The nation’s presence on Forbes’ annual Global 2000 list ranking the world’s 2,000 largest public companies dipped slightly to 49 companies after putting 50 on the list a year ago. Automakers Volkswagen, Mercedes-Benz, BMW, Daimler Truck and Porsche SE, the holding company which owns large stakes in Porsche and Volkswagen, all fell more than 10 spots on the list.

Germany’s highest-ranked company is Munich-based insurer and financial services firm Allianz, which moved up six slots to No. 25 on the overall list. Allianz’s asset management operations include a majority stake in Pimco, the American fixed income manager co-founded by bond billionaire Bill Gross. Allianz bought 70% of the business in 2000 for $3.3 billion, but Pimco still operates independently and manages $2 trillion in assets. Overall, Allianz is the only company headquartered in Germany that’s in the top 100 worldwide in each of the four metrics tracked by the Global 2000: sales, profit, assets and market value.
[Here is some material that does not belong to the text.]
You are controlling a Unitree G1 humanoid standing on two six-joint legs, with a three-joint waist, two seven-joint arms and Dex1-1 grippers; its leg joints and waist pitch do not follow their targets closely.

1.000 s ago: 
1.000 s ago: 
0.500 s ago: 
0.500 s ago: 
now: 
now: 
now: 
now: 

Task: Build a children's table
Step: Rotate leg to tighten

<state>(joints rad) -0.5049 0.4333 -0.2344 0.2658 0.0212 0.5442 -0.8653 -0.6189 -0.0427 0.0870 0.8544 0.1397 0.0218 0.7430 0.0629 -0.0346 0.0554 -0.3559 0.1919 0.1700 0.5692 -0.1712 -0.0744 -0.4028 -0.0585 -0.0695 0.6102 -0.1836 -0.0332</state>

Its $167 billion in 12-month revenues is 13% higher than a year ago, and its net profit has grown 9% to $10.6 billion.

Six other companies based in Germany made the top 100 of the Global 2000—Deutsch Telekom, Volkswagen, Siemens, Mercedes-Benz, Munich Reinsurance and BMW—but it’s been a challenging year for the carmakers. Mercedes-Benz and BMW have both posted revenue and profit declines since last year, while Volkswagen’s revenue inched up 0.7% to $351 billion but saw profit shrink 29% to $11.6 billion. The market values for all three fell by more than 15%.

These declines were largely driven last year by weakening demand for cars in China, but tariffs have now thrown an even bigger wrench into these businesses. In March, Donald Trump announced a 25% tariff on all imported cars in an effort to pressure foreign carmakers to move more manufacturing to the U.S. Although most of the reciprocal tariffs announced on “Liberation Day” on April 2 have been paused to give nations time to negotiate deals with the U.S., these auto tariffs remain in effect. Mercedes-Benz withdrew its guidance for the rest of 2025, citing volatility caused by the tariffs, and Volkswagen lowered its profit margin expectations to between 5% and 6%.

Other parts of Germany’s economy have been bolstered by a stimulus plan announced in March, promoted by newly-elected chancellor Friedrich Merz. The country has pledged to establish a new $570 million infrastructure fund to finance construction and special projects for the next 10 years and loosened its borrowing caps. The plan triggered a rally for electric utilities stocks like E.ON, which rose 103 spots to No. 176 on the Global 2000, RWE, which moved up 59 slots to 278th, and EnBW, up 268 spots from 714th to 446th. All three have recorded significant profit growth since last year.

Defense firm Rheinmetall, which makes tanks and weapons and has tripled in value in the last year thanks to the European Union’s pledge to increase defense spending, also moved up 393 spots to No. 935 on the list. Another beneficiary of that trend is MTU Aero Engines, which makes engines for aircraft and surged onto the list for the first time at No. 1,356. Its stock has nearly doubled since the start of 2024, and annual sales are up 38% to $8 billion.